パナマ運河の港湾契約無効判決が映す新たな地政学的リスク
香港系CKハチソンのパナマ港湾運営権が裁判所により無効とされ、中国が企業保護を表明。米中対立が第三国での中国企業の事業リスクを高めている現状を分析。
香港の大手コングロマリットCKハチソンがパナマ運河の両端で運営する港湾ターミナルの契約が、パナマの裁判所により「違憲」として無効とされた。この判決を受け、中国政府は同日、自国企業の保護を約束すると表明した。
判決の背景と影響
CKハチソンは長年にわたり、パナマ運河の太平洋側と大西洋側の主要港湾ターミナルを運営してきた。同社は香港の富豪李嘉誠氏率いるコングロマリットで、世界52カ国で港湾事業を展開する業界大手だ。
パナマの裁判所は、これらの港湾運営契約が憲法に違反するとの判断を下したが、具体的な違憲理由については詳細が明らかになっていない。判決を受けてCKハチソンの株価は下落し、投資家の間で同社の港湾事業への懸念が広がった。
中国外務省の報道官は記者会見で「中国は海外で事業を展開する中国企業の合法的権益を保護する」と述べ、パナマ政府に対する圧力を示唆した。
トランプ政権下での新たな緊張
この判決は、ドナルド・トランプ氏が大統領に復帰した直後のタイミングで下された。トランプ氏は選挙戦中から「パナマ運河の中国による支配」を問題視し、米国の影響力回復を主張していた。
実際、パナマ運河周辺での中国系企業の存在は、米国の安全保障関係者の間で長年懸念されてきた。世界貿易の約6%が通過するこの戦略的要衝を、中国系企業が実質的に管理していることへの警戒感が高まっている。

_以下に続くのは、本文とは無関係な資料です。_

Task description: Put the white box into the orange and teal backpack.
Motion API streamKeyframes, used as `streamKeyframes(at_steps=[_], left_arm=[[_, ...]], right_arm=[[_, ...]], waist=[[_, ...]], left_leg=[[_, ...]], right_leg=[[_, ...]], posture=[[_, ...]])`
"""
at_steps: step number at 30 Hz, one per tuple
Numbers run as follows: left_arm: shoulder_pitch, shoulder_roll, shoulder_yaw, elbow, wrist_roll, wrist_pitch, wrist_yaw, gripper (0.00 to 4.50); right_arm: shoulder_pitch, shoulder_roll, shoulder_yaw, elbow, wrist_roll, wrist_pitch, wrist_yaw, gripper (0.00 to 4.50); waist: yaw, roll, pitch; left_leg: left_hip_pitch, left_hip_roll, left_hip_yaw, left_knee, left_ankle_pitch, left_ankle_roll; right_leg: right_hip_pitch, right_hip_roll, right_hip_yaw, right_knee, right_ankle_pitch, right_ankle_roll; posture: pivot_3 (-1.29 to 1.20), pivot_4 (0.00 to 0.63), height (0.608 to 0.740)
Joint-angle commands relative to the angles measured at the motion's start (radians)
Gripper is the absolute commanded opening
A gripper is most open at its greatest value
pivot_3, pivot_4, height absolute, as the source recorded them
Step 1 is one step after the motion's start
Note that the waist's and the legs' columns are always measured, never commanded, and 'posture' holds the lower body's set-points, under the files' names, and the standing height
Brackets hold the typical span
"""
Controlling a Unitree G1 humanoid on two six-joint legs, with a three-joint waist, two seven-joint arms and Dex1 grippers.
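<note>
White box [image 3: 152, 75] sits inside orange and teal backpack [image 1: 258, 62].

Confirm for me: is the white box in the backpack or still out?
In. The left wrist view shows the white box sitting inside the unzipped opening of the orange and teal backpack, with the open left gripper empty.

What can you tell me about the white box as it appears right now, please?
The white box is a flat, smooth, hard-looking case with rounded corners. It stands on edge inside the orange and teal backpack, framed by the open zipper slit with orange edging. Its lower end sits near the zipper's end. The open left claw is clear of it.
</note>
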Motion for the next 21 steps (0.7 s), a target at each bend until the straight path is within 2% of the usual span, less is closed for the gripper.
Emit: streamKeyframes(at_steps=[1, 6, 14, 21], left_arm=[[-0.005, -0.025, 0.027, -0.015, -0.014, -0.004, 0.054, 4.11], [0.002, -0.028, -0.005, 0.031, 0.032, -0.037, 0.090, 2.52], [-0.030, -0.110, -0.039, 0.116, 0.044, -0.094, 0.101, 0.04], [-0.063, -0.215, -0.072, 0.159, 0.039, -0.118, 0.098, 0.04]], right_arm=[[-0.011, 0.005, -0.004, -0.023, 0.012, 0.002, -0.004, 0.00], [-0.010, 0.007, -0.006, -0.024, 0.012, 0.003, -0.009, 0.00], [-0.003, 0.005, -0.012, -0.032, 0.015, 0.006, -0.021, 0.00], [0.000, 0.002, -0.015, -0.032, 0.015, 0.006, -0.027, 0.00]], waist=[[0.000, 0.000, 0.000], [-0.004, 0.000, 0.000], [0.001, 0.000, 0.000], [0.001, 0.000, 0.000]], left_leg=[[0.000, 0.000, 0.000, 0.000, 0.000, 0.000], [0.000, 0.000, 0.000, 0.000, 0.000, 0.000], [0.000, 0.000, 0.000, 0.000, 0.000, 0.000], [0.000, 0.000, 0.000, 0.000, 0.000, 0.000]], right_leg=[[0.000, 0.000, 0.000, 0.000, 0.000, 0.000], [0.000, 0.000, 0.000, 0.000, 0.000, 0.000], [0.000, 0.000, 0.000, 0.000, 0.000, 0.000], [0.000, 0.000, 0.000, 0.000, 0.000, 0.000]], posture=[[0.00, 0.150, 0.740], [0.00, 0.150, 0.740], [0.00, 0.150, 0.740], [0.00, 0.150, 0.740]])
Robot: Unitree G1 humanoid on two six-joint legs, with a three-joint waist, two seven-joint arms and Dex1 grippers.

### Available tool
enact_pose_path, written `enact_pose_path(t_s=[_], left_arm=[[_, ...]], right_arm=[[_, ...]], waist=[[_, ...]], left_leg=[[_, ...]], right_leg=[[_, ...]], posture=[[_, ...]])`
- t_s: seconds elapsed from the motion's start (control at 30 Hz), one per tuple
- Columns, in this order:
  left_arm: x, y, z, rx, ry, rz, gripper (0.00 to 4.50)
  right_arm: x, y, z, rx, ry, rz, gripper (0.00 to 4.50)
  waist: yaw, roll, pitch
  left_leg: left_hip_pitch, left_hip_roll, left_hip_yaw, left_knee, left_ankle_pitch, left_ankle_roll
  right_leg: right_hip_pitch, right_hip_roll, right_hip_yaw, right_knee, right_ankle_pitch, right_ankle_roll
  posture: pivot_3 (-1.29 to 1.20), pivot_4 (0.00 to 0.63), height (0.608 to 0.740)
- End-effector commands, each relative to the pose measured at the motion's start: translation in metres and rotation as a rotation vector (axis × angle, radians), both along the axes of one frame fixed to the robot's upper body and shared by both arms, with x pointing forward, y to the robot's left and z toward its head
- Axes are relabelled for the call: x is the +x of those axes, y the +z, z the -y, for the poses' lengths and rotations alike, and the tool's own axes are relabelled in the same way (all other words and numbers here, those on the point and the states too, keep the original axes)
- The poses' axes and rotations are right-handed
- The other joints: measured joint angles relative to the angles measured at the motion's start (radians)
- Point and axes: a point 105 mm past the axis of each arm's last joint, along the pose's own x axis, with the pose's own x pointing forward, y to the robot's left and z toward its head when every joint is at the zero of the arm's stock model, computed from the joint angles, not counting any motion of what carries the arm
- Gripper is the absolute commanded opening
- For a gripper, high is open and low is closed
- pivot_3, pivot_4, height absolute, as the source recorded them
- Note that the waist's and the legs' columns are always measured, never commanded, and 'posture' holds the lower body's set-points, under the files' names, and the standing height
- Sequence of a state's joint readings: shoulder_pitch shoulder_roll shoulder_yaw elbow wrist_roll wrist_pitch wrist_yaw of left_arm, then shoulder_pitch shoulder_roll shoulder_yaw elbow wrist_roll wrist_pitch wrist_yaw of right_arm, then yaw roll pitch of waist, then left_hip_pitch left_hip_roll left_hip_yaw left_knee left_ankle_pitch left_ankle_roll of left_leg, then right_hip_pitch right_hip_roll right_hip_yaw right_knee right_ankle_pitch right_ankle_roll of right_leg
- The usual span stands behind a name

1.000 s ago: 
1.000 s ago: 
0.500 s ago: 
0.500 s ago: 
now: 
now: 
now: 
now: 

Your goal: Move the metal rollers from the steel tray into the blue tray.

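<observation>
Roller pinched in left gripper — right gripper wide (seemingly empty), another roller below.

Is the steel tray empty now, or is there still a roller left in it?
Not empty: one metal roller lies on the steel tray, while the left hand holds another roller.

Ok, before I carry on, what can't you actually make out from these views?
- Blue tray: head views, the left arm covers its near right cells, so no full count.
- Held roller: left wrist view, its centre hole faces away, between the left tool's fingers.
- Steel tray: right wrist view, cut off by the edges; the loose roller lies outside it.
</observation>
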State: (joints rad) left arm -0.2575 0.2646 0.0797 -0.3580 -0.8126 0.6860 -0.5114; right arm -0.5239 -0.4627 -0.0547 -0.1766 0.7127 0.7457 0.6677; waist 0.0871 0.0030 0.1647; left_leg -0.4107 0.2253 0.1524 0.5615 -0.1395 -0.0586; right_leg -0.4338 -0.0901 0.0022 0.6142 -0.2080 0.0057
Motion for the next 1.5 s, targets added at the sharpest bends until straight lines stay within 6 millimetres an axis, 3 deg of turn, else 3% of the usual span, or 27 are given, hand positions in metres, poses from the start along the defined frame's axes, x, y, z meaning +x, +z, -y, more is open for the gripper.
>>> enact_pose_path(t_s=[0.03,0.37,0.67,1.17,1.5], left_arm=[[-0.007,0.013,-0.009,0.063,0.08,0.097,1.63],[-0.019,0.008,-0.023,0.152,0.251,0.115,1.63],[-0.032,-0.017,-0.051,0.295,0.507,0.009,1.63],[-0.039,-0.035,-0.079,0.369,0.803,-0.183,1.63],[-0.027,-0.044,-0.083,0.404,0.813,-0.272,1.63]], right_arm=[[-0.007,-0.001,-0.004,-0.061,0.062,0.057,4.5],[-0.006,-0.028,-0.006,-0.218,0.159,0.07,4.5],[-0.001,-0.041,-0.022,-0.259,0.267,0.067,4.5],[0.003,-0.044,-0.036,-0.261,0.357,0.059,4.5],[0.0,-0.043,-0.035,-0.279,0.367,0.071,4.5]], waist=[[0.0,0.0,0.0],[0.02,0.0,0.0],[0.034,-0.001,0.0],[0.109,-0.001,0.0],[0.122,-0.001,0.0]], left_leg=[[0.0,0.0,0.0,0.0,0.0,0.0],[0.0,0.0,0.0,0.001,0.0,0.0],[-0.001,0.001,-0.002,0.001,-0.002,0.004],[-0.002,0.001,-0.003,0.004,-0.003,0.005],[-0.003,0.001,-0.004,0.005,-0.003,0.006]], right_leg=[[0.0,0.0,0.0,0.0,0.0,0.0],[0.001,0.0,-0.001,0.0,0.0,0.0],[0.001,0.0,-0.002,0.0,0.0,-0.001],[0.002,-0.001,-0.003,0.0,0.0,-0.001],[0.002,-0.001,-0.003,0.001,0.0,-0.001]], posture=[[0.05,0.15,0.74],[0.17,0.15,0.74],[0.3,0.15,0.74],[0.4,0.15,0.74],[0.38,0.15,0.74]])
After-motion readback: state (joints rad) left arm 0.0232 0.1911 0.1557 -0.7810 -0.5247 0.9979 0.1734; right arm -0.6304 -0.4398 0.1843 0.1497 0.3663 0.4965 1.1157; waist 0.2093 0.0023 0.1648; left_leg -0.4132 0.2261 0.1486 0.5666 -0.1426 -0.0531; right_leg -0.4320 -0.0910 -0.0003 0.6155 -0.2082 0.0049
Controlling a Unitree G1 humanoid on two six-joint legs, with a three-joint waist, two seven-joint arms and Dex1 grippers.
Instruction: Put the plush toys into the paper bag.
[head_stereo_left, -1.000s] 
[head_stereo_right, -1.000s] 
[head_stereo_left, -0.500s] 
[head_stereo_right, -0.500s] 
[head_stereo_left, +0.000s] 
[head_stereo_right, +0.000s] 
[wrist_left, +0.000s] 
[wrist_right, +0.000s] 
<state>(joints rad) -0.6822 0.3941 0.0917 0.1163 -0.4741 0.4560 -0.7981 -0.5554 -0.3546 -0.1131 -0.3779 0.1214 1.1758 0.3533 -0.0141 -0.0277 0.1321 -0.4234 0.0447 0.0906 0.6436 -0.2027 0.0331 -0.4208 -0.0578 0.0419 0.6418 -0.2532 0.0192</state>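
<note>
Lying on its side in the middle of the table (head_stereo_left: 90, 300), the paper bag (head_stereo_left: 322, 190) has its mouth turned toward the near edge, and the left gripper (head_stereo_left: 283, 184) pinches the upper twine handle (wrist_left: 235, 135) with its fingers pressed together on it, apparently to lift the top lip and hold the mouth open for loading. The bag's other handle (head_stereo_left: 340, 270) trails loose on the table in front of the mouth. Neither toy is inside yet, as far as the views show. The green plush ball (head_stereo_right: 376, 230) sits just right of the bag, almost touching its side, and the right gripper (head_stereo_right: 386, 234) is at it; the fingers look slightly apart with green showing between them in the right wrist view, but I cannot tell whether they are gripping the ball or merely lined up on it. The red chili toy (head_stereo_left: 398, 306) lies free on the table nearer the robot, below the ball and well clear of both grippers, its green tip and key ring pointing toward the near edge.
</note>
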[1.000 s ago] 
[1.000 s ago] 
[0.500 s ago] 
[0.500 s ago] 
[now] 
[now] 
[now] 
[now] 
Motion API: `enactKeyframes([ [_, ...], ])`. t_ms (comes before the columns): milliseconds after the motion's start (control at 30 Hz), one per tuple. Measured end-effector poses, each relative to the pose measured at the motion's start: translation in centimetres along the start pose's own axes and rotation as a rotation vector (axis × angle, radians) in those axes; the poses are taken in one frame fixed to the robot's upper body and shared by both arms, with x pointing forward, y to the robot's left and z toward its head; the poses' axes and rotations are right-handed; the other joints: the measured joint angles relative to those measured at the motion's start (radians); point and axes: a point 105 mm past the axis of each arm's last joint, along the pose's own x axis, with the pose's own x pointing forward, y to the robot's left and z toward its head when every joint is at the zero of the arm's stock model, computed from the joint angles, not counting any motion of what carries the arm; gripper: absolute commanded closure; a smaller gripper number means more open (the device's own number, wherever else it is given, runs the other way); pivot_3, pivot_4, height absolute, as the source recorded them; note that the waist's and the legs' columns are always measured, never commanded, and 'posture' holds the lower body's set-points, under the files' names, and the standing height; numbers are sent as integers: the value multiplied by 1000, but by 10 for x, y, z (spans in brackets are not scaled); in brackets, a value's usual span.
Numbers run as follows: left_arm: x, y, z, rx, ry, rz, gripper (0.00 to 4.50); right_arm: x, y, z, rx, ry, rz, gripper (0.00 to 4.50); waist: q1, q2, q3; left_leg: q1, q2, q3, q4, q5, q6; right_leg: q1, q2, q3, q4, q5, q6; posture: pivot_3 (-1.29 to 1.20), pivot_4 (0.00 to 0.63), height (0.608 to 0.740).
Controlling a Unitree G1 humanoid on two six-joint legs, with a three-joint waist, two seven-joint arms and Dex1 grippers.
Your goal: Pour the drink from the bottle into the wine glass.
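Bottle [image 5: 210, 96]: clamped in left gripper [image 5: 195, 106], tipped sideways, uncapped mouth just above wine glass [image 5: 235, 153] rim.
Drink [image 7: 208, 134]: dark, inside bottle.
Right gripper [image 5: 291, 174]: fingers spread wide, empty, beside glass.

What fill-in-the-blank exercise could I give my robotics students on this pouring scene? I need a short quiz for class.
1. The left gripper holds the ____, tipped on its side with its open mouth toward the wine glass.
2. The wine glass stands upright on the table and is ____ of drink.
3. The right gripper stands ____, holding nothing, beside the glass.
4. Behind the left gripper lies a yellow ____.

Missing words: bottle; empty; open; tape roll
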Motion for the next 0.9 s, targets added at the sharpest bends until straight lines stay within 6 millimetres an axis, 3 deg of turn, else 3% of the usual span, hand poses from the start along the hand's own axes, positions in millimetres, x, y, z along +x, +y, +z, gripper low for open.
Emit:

CKハチソンは表向きは香港企業だが、中国本土との関係の深さから、米国では実質的に「中国企業」として扱われることが多い。
日本企業への示唆
今回の事例は、日本企業にとっても重要な示唆を含んでいる。地政学的緊張が高まる中、第三国での事業展開においても「どの国の企業と見なされるか」が事業継続性に大きく影響する時代になった。
日本企業の多くは中国市場への依存度が高く、サプライチェーンも中国と密接に結びついている。しかし、米中対立が激化する中で、日本企業も「どちら側につくのか」という選択を迫られる場面が増えている。
特に、港湾、通信、エネルギーなどの戦略的インフラ分野では、投資先国の政治的判断により事業が突然中断されるリスクが高まっている。